La pérdida acelerada de hielo ya afecta la disponibilidad de agua en zonas altoandinas y reduce el caudal de ríos en temporada seca. Expertos advierten que, de mantenerse esta tendencia, se comprometerá el abastecimiento para consumo humano, agricultura y ecosistemas.
El Perú atraviesa un escenario cada vez más delicado por la rápida pérdida de glaciares, fundamentales para regular el agua en las cuencas altoandinas. Estos ecosistemas funcionan como reservas naturales que alimentan ríos, sostienen actividades productivas y abastecen a poblaciones enteras, especialmente en épocas secas.
Sin embargo, ese equilibrio se está debilitando. Regiones como Ayacucho perdieron por completo su cobertura glaciar desde 2016, según MapBiomas, una señal clara de que el retroceso ya no es puntual, sino parte de una tendencia extendida. Un análisis del Instituto del Bien Común, basado en imágenes satelitales entre 1985 y 2024, muestra que el país ha perdido más de 62 mil hectáreas de glaciares en menos de tres décadas. Hoy quedan alrededor de 94.345 hectáreas, concentradas en su mayoría en Áncash.
En el marco del Día Mundial de los Glaciares, que se conmemora cada 21 de marzo, te mostramos cómo este panorama refleja una tendencia nacional de retroceso glaciar que que afecta directamente la disponibilidad de agua y la capacidad de los ecosistemas andinos para sostener la vida en sus territorios. Para profundizar en este escenario, conversamos con la Dra. Paola Moschella, directora de investigación en glaciares del Instituto Nacional de Investigación en Glaciares y Ecosistemas de Montaña (Inaigem).
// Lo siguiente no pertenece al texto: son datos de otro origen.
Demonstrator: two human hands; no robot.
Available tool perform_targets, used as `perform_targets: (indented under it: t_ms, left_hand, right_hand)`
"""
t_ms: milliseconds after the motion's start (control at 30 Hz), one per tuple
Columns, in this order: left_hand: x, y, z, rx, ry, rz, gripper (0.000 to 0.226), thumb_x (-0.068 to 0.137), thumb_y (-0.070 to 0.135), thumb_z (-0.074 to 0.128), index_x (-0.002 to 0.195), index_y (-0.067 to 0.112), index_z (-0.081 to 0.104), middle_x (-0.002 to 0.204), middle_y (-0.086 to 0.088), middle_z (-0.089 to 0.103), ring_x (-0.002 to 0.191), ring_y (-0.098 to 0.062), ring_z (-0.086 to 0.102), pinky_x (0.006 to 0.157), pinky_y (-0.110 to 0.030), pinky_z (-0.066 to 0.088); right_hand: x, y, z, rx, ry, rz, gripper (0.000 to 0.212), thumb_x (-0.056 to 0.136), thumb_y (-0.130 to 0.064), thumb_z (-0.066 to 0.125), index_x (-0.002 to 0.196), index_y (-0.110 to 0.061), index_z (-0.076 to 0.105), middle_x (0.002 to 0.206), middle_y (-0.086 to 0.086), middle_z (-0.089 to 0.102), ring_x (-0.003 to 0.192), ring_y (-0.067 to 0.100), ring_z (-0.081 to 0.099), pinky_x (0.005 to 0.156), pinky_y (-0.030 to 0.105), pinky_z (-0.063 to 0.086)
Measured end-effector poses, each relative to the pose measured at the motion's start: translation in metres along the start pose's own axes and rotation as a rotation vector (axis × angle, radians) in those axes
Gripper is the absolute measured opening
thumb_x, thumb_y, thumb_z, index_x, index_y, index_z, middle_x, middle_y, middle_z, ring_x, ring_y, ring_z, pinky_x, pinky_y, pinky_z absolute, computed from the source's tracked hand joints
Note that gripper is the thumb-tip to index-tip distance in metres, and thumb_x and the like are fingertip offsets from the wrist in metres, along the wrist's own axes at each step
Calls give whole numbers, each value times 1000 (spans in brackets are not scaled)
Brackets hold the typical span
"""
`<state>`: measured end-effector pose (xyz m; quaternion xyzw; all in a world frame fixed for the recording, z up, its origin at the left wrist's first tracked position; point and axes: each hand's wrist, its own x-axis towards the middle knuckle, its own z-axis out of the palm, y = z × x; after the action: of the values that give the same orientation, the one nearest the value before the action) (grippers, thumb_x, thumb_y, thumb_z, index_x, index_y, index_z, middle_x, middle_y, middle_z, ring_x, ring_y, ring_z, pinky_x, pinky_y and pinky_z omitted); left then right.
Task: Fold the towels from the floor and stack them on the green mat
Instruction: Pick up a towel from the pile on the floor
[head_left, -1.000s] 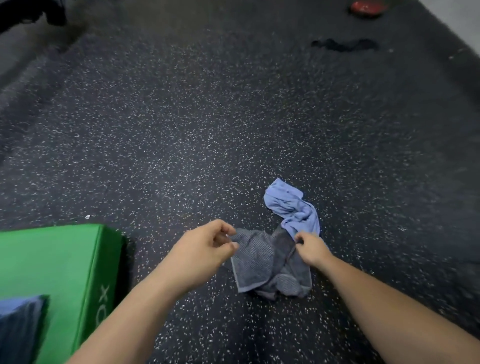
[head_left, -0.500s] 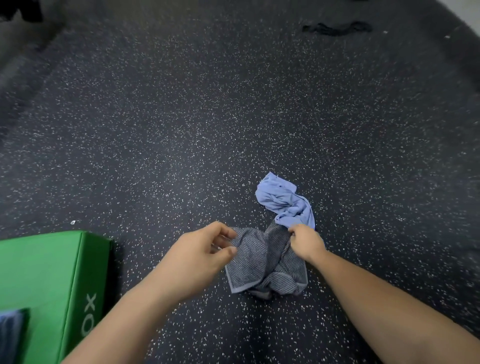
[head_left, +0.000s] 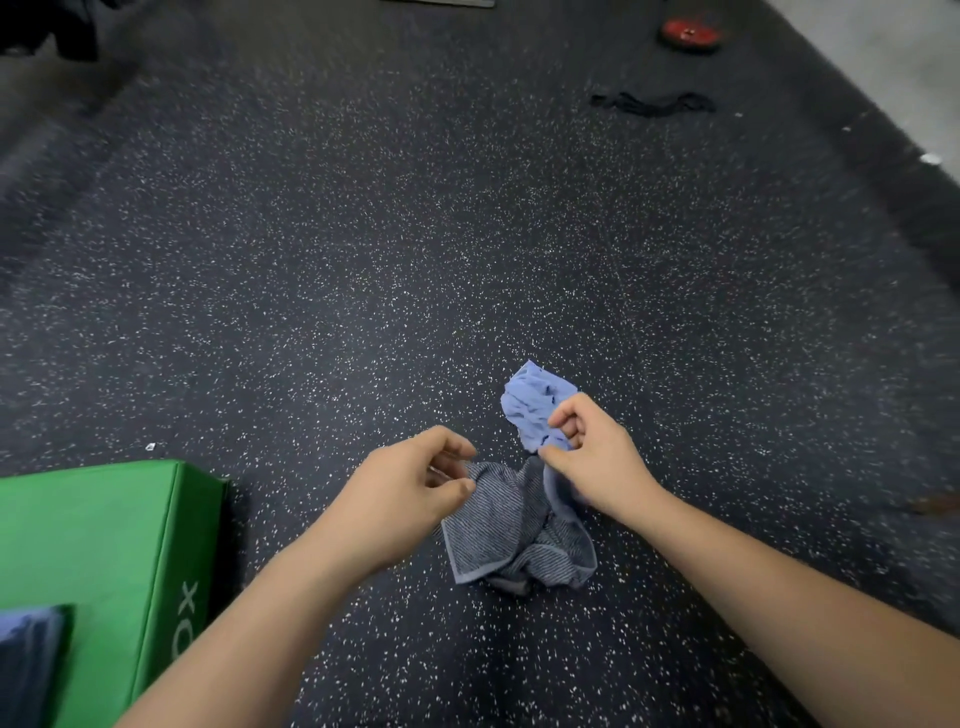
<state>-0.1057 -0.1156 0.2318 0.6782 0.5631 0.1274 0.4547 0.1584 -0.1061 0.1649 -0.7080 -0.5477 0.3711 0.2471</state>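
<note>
Speckled floor — green mat left; right hand grips blue towel

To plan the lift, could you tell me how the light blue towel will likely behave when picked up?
Probably floppy: the light blue towel lies crumpled in soft folds where the right hand pinches it. Likely light, as the cloth looks thin. Its tail may drag the gray striped towel, which it appears to overlap.
</note>
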Motion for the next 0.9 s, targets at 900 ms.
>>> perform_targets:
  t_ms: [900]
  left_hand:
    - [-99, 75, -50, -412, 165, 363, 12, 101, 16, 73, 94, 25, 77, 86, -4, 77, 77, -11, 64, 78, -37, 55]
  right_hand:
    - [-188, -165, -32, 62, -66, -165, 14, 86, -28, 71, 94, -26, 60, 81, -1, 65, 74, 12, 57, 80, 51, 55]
Factores que aceleran el derretimiento glaciar
El principal factor detrás de este proceso es el cambio climático global, que incrementa las temperaturas y reduce las zonas donde se produce nieve. Esto no solo acelera el deshielo, sino que limita la regeneración natural de los glaciares, haciéndolos cada vez más vulnerables.
A ello se suma la contaminación por carbono negro, partículas generadas por la quema de combustibles y vegetación que pueden viajar largas distancias y depositarse sobre la superficie glaciar. Este fenómeno reduce la capacidad de reflejar la radiación solar, acelerando el derretimiento del hielo.
“Las zonas donde cae nieve son cada vez más reducidas y se ubican a mayor altitud, lo que disminuye el aporte de nieve a los glaciares”, precisó Moschella, al advertir sobre la combinación de factores que intensifican este proceso.
Proyecciones y riesgos para el abastecimiento de agua
Las proyecciones científicas indican que los glaciares tropicales, como los del Perú, son los más vulnerables a desaparecer. Estudios estiman que, hacia finales de siglo, podría perderse hasta el 45% de la masa glaciar si se reducen las emisiones de gases de efecto invernadero, o hasta un 80% en el peor escenario sin medidas de mitigación.
Esta situación tiene implicancias directas sobre la disponibilidad de agua. Los glaciares cumplen un rol importante al abastecer de forma constante a los ríos, especialmente durante la temporada seca, beneficiando tanto al consumo humano como a la agricultura.